Commenting on the language of Our Lord, the erudite historian and exegete Fr. L.C. Fillion, S.S described His way of preaching:
"Jesus' habitual method of preaching or in simple conversation is `intuitive' rather than `discursive.' He does not reason things out, like Plato; He does not comment, like a Scribe. He knows fully and absolutely, He contemplates by direct sight. He reports what He sees and hears.
Our Lord's language was clear, concise, and simple |
“But this does not prevent His words from conforming to the ordinary laws of reasoning. His thoughts follow one another in logical order. His argumentation leaves nothing to desire. He appeals directly to the mind, the soul, the heart, sometimes His hearer's personal experience. He clearly enunciates principles and cogently deduces conclusions. And withal there shines a remarkable talent for raising minds above things of sense and the commonplace of life, transporting them to the spheres of heavenly truths and the Kingdom of God.

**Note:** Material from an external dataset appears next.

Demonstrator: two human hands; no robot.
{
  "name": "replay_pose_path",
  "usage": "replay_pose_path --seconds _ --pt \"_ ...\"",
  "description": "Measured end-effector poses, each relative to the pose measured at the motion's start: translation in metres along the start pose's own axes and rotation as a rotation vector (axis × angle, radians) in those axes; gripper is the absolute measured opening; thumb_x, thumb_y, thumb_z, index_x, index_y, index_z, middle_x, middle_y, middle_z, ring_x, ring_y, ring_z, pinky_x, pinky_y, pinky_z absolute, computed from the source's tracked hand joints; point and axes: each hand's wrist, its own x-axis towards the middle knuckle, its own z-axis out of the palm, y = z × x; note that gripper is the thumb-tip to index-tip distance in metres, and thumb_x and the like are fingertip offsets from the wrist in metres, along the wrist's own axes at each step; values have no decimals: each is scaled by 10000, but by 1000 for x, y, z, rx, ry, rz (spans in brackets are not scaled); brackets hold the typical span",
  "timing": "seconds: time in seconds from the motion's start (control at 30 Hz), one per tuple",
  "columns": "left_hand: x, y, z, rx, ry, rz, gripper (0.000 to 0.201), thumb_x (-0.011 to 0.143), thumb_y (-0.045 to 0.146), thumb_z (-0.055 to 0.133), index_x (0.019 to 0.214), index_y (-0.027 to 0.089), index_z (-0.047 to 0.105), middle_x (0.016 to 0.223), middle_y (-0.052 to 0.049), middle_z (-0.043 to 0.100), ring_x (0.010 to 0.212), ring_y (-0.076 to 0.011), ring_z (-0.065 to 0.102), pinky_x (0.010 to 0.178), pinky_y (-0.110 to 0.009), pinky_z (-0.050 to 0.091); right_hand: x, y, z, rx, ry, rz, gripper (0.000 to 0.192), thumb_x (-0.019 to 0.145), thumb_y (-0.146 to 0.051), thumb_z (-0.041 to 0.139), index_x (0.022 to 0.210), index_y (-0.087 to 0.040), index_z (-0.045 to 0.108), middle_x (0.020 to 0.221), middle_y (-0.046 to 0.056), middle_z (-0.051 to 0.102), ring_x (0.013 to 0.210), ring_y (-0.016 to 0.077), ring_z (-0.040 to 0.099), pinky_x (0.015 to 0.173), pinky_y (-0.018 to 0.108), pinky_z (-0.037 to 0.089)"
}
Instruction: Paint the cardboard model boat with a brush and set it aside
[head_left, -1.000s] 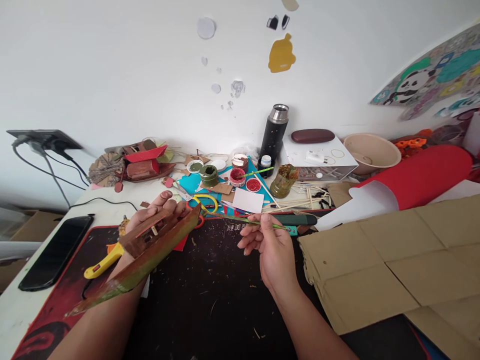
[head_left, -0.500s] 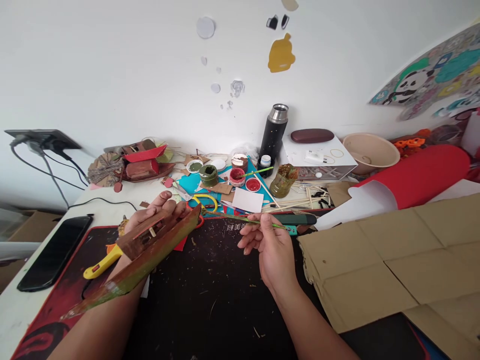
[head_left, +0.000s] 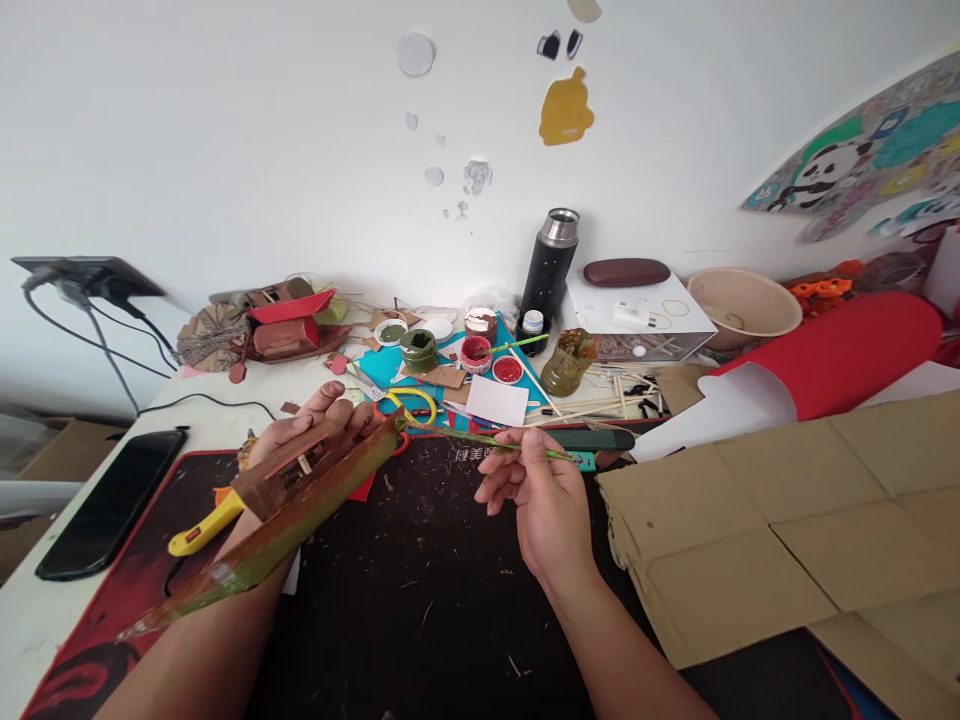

“Never is there a superfluous word on His lips. It is certain that His words owe part of their power to their rigorous consciousness and condensation. Everywhere they are marked by clearness and balance. Jesus makes vigorous use of irony, hyperbole and paradox."'
From her early beginnings, the Church imitated her Divine Founder in employing a clean, concise and straightforward, never confusing, language to teach her doctrine. With Vatican II, however, we saw the introduction of a new style of language, one contrary to that of Our Lord Jesus Christ. Instead of certainty, there is ambiguity; instead of conciseness, there is superfluity; instead of clarity, there is confusion.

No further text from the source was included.